In step S104, the controller 250 controls the transfer mechanism of the vacuum transfer chamber 220 to transfer the substrate W from the substrate processing apparatus 211 to the substrate processing apparatus 212.
In step S105, the controller 250 controls the substrate processing apparatus 212 (see FIG. 2 ) to form a ruthenium film on the front surface (top surface) of the substrate W. That is, the film forming gas is supplied to the front surface (top surface) of the substrate W, and the ruthenium-containing gas (Ru₃(CO)₁₂) is adsorbed on the front surface (top surface) of the substrate W. Then, the adsorbed ruthenium-containing gas is decomposed to form the ruthenium film.
Even when the film forming gas (ruthenium-containing gas) has infiltrated into the space on the side of the bottom surface of the annular member 114 via the gap between the substrate W and the annular member 114, it is possible to prevent the ruthenium film from being formed on the rear surface and the side surface of the substrate W, because the adsorption inhibition layer is formed on the rear surface and the side surface of the substrate W. In addition, it is possible to prevent the rear surface and the side surface of the substrate W from being contaminated with ruthenium.
By the flow of the purge gas supplied from the purge gas supply 117, it is possible to force out the film forming gas (ruthenium-containing gas) that has infiltrated into the space on the side of the bottom surface of the annular member 114.
In addition, by using CO gas as the purge gas, it is possible to lower the partial pressure of Ru₃(CO)₁₂and to suppress the decomposition of Ru₃(CO)₁₂, thereby further preventing the ruthenium film from being formed.

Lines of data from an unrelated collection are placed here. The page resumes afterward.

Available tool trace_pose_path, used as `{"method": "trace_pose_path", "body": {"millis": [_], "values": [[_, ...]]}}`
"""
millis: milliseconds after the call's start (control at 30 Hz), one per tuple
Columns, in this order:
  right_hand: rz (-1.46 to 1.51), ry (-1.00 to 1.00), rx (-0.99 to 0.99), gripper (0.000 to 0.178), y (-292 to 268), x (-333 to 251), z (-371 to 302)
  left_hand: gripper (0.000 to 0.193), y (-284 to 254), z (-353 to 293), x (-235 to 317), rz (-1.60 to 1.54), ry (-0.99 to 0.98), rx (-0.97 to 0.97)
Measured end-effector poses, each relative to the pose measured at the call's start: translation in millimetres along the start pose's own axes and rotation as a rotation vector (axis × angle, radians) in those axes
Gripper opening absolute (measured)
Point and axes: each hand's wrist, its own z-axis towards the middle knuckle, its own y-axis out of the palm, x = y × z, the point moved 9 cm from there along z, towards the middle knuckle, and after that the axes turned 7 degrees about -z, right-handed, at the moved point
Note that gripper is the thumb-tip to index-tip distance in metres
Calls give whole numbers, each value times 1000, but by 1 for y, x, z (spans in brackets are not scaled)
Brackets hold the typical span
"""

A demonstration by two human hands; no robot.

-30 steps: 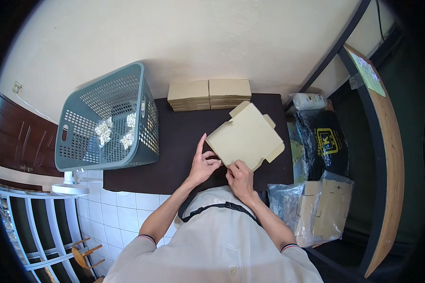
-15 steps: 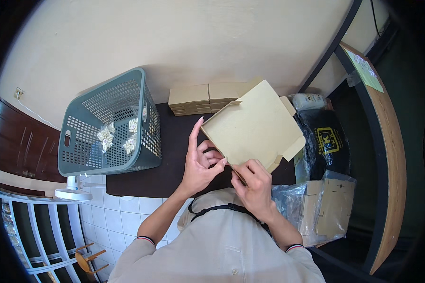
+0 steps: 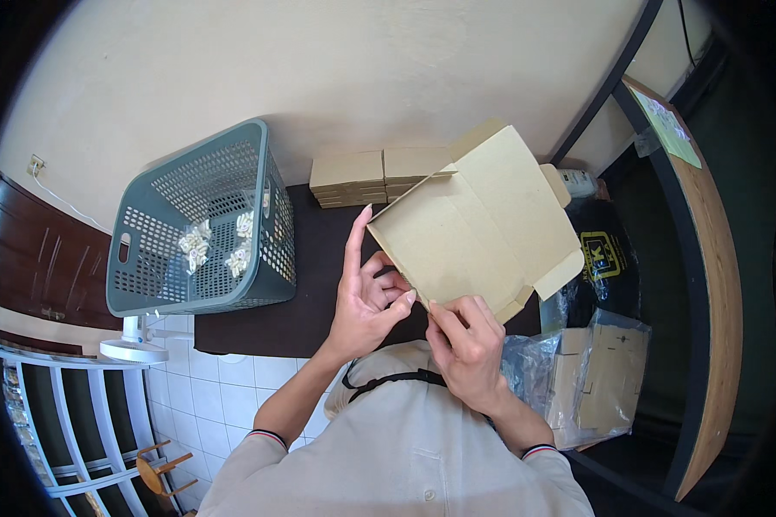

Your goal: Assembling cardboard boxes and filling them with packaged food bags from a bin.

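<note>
A partly folded brown cardboard box (image 3: 478, 228) is tilted in front of me, with its lid panel and small side flaps spread out to the upper right. My left hand (image 3: 360, 302) braces the near left side of the box, its index finger reaching up to the left corner and its thumb by the lower edge. The remaining fingers curl against that side. My right hand (image 3: 470, 345) pinches the near lower corner of the box between thumb and bent fingers. Its fingertips are partly hidden behind the knuckles.
A grey-green perforated basket (image 3: 267, 258) with small white bundles stands left on the dark table (image 3: 319, 250). Stacked flat brown boxes (image 3: 347, 172) sit against the wall. On the right are a black bag (image 3: 608, 250), plastic-wrapped cardboard (image 3: 612, 370) and a wooden-edged shelf (image 3: 707, 284).
The box has tilted and its lid panel has swung to the right, opening wider from the box base. My right hand has shifted slightly right and down along the edge; my left hand stays nearly still.
</note>
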Motion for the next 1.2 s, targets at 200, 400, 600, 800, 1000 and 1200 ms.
{"method": "trace_pose_path", "body": {"millis": [200,400,600,800,1000,1200], "values": [[-80,-29,34,34,5,-8,-6,115,4,-6,-5,1,87,78],[-193,-53,49,35,18,-5,-11,81,-14,-8,-49,-178,-266,197],[-213,-56,16,37,23,1,-11,45,-18,-6,-63,-171,-288,193],[-202,77,-7,35,42,12,-21,48,-22,-11,-79,-192,-189,327],[-226,73,53,40,45,21,-30,42,-22,-11,-81,-81,-114,313],[-51,123,-63,34,49,43,-19,58,-25,0,-79,110,-37,195]]}}
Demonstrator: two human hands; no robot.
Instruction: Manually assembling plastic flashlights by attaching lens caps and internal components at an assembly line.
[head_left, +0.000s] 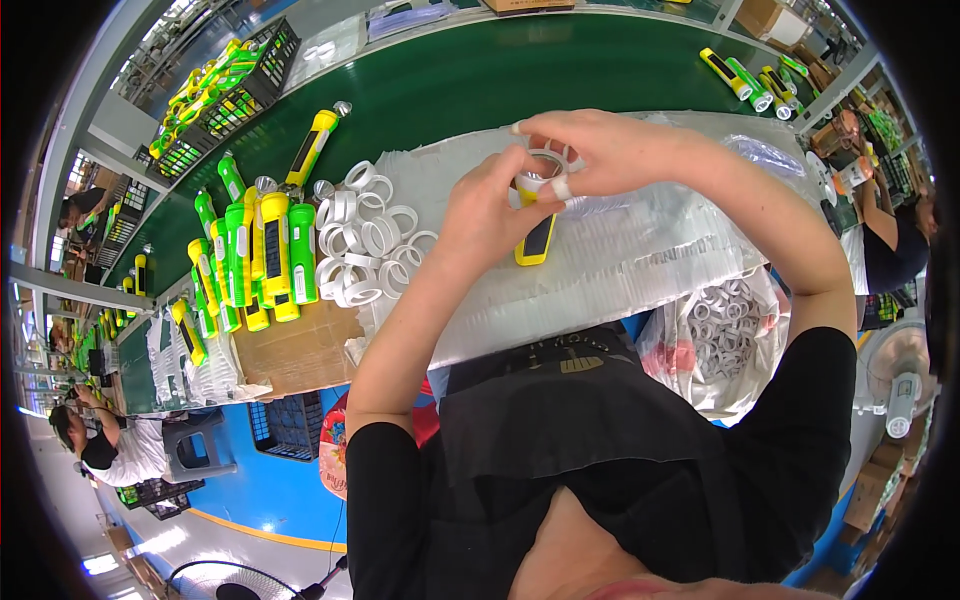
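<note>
Yellow torch (537, 240) is standing near the middle of the bench on clear plastic sheeting (640, 250); the left hand (487, 205) is gripping its upper end to steady it, while the right hand (600, 150) is pinching a white ring (545, 160) over its head, seemingly to seat it. Loose white rings (365, 245) are lying just left, within reach. A plastic bag (720, 340) at near right is holding more rings; a black crate (225, 95) at far left is holding green and yellow torches.

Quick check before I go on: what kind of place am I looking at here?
Most likely a factory assembly line: a green conveyor belt, rows of yellow and green flashlights, a pile of white plastic rings, and crates of parts.
</note>
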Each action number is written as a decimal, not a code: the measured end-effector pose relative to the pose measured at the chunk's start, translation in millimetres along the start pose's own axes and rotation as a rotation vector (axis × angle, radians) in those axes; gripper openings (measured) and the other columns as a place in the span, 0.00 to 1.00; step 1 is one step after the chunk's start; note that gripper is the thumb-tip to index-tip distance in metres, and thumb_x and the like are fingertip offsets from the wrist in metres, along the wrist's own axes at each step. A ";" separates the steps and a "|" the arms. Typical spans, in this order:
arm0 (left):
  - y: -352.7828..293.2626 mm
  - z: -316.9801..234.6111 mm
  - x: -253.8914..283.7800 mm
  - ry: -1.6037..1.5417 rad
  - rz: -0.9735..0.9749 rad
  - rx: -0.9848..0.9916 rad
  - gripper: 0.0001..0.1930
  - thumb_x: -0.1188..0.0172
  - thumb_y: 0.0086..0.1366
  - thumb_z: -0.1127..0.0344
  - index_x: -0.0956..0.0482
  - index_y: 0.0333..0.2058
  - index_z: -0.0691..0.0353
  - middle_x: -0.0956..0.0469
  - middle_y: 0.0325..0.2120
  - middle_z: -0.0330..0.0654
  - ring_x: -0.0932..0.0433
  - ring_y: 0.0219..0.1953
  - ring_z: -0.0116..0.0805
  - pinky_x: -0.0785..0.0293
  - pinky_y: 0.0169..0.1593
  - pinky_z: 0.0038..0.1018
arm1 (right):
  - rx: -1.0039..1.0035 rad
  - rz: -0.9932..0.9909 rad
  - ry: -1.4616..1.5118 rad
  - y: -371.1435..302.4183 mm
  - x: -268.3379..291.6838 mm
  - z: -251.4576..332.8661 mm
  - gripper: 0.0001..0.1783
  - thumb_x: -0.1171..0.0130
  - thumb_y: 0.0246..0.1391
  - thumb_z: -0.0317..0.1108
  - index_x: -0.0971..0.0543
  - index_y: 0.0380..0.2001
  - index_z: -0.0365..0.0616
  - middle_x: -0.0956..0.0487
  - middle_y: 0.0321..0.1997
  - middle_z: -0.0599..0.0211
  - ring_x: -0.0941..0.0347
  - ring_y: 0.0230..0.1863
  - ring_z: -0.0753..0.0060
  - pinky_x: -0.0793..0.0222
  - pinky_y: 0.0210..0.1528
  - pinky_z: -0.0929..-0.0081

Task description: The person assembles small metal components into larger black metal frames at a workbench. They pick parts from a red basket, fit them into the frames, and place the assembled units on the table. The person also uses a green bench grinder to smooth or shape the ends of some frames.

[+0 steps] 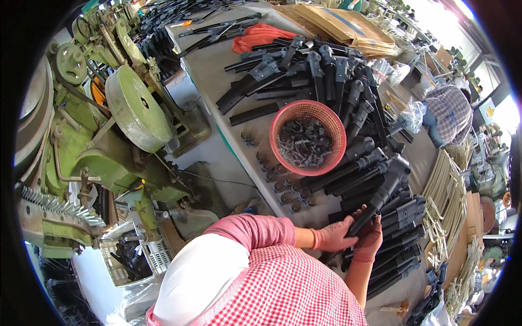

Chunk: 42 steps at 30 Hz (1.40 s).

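Observation:
A long black tube-shaped part with an angled, jointed head (385, 190) slants up and away from my two gloved hands. My left hand (334, 236) comes in from the left, its fingers closed at the near end of the tube. Beside it, my right hand (369, 242) is wrapped round the same end from below and the right. Exactly how the fingertips meet the part is partly hidden. Under and around it lie rows of similar black tube parts (399, 217) on the table. A pink perforated basket (343, 142) full of small dark metal pieces stands just beyond.
Small metal clips (294, 196) are lined up along the table's left edge. A green belt-driven machine (136, 108) stands to the left. Flattened cardboard (348, 24) and a red cloth (261, 38) lie at the far end. Another person in a checked shirt (448, 111) bends at the right.

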<state>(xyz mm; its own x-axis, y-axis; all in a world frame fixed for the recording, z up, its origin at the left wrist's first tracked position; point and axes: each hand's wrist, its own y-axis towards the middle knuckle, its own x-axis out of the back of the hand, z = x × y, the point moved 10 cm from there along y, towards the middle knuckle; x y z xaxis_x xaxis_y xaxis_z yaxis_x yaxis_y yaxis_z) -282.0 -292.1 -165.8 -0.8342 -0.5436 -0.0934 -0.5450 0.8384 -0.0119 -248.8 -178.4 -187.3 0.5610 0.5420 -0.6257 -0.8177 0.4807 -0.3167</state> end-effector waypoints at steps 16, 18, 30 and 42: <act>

Furthermore, it is possible to prevent the rear surface and the side surface of the substrate W from being contaminated with ruthenium.
In step S106, the controller 250 controls the transfer mechanism of the vacuum transfer chamber 220 to transfer the substrate W from the substrate processing apparatus 212 to the substrate processing apparatus 213. Here, the transfer mechanism of the vacuum transfer chamber 220 transfers the substrate W to the substrate processing apparatus 213 with the rear surface (the surface on which the adsorption inhibition layer is formed) being directed upward.
In step S107, the controller 250 controls the substrate processing apparatus 213 (see FIG. 4 ) to remove the adsorption inhibition layer on the rear surface and the side surface of the substrate W. That is, the adsorption inhibition layer formed on the rear surface and the side surface of the substrate W is removed by Ar plasma.
In step S108, the controller 250 controls the transfer mechanism of the vacuum transfer chamber 220, the load-lock chamber 230, and the transfer mechanism of the atmospheric transfer chamber 240 to transfer the substrate W from the substrate processing apparatus 213 to a carrier and accommodate the substrate W in the carrier. Here, the transfer mechanism of the vacuum transfer chamber 220 transfers the substrate W with the front surface (the surface on which the ruthenium film is formed) facing upward.
As described above, with the ruthenium film forming process in the substrate processing system 200 illustrated in FIG. 5 , it is possible to form the ruthenium film on the front surface of the substrate W. Furthermore, it is possible to prevent the rear surface and the side surface of the substrate W from being contaminated with ruthenium.

[Evaluation Test]

Here, a description will be made on an evaluation test, which was performed in connection with the present disclosure. FIG. 6 is an example of a graph illustrating film formation of ruthenium. The horizontal axis represents a film formation time (unit: seconds) of a ruthenium film. That is, the time for supplying Ru₃(CO)₁₂gas as a film forming gas into the processing chamber 101 c is represented. The vertical axis represents a thickness (unit: angstroms) of the ruthenium film formed on a substrate W. In addition, results when a ruthenium film was formed on a substrate W having a front surface formed of SiO_xare indicated by white circles. Furthermore, results when a ruthenium film was formed on a substrate, which has a front surface formed of SiO_x, after forming an adsorption inhibition layer by exposing the substrate W to Cl₂gas are indicated by black circles.
As shown in FIG. 6 , it was confirmed that it is possible to suppress adsorption of the ruthenium film by supplying Cl₂gas to the substrate W to form the adsorption inhibition layer on the substrate W.
According to the present disclosure, it is possible to provide a substrate processing method and a substrate processing apparatus that are capable of suppressing formation of a ruthenium film on an end portion or a rear surface of a substrate, and suppressing contamination of the end portion or the rear surface of the substrate with ruthenium.
While certain embodiments have been described, these embodiments have been presented by way of example only, and are not intended to limit the scope of the disclosures. Indeed, the embodiments described herein may be embodied in a variety of other forms. Furthermore, various omissions, substitutions and changes in the form of the embodiments described herein may be made without departing from the spirit of the disclosures. The accompanying claims and their equivalents are intended to cover such forms or modifications as would fall within the scope and spirit of the disclosures.

Claims

What is claimed is:

1. A method of forming a ruthenium film on a substrate by supplying a ruthenium-containing gas, the method comprising:

forming an adsorption inhibition layer that inhibits adsorption of the ruthenium-containing gas by supplying an adsorption inhibition gas to an end portion and a rear surface of the substrate;

transferring the substrate to a chamber; and

forming the ruthenium film on the substrate by supplying the ruthenium-containing gas to the chamber.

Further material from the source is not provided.